Schon iſt der baͤume ſchmuk der ſpaͤtern jahrszeit raub,
Schon klappert zwiſchen duͤrrem laub
Der rauhe wind, und graue nebel huͤllen
Der Sonne kraftberaubtes licht,
Vermiſchen luft und meer, und ungeſtuͤmer bruͤllen
Die wellen am geſtad, das kaum ihr wuͤten bricht;
Oft, wenn ſie grimmbeſchaͤumt den harten feſſeln zuͤrnen,
Sprizt der zerſtaͤubte ſtrom bis an der felſen ſtirnen.
28.
Die noth treibt unſer paar aus ihrer ſtillen bucht
Nun hoͤher ins gebuͤrg. Doch, wo ſie hin ſich wenden,
Umringet ſie von allen enden
Des duͤrren hungers bild, und ſperret ihre flucht.
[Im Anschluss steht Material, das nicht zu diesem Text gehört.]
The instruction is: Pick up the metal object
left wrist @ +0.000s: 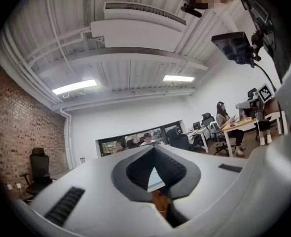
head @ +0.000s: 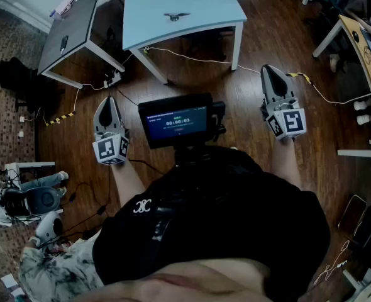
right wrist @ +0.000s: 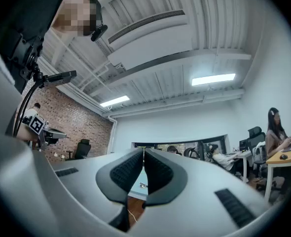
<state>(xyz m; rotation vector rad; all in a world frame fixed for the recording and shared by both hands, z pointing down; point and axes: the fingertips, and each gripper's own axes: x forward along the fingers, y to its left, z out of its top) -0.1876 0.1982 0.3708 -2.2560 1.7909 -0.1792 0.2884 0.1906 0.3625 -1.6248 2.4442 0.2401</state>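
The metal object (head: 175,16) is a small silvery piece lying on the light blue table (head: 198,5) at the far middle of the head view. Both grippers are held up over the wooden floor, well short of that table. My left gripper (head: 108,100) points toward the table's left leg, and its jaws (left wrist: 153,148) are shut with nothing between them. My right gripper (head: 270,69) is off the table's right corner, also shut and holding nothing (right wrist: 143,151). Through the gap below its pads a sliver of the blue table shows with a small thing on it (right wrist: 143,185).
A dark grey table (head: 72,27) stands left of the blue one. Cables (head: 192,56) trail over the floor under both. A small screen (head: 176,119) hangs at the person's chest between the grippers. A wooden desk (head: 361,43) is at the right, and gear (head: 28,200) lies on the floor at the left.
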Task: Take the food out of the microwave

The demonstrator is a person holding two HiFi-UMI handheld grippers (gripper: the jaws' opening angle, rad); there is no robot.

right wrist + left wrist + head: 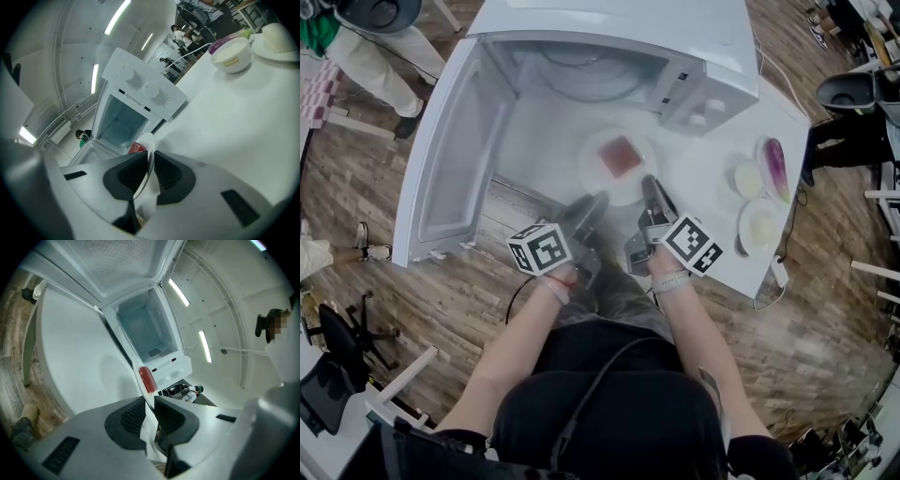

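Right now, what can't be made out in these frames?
- Head view: the near rim of the plate is hidden under the left gripper and right gripper.
- Head view: the red food is too small to identify.
- Gripper views: the plate is nearly edge-on, so only part of the food shows.
- Head view: the microwave cavity ceiling is hidden by its own casing.

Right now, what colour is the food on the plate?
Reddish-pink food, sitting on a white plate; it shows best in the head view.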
Ein umſtand kommt dazu, der ſie mit ſuͤßen ſchmerzen
Und banger luſt in dieſem jammerſtand
Bald aͤngſtigt, bald entzuͤkt — Amanda traͤgt das pfand
Von Huͤons Liebe ſchon drey monden unterm herzen.
29.
Oft, wenn ſie vor ihm ſteht, druͤkt ſie des Gatten hand
Stillſchweigend an die bruſt, und laͤchelnd fuͤllen thraͤnen
Ihr ernſtes aug'. Ein neues zartres band
Webt zwiſchen ihnen ſich. Sie fuͤhlt ein ſtilles ſehnen,
Voll neuer ahnungen, den mutterbuſen dehnen;
Was innigers, als was ſie je empfand,
Ein dunkles vorgefuͤhl der muͤtterlichen triebe,
Durchgluͤht, durchſchaudert ſie, und heiligt ihre liebe.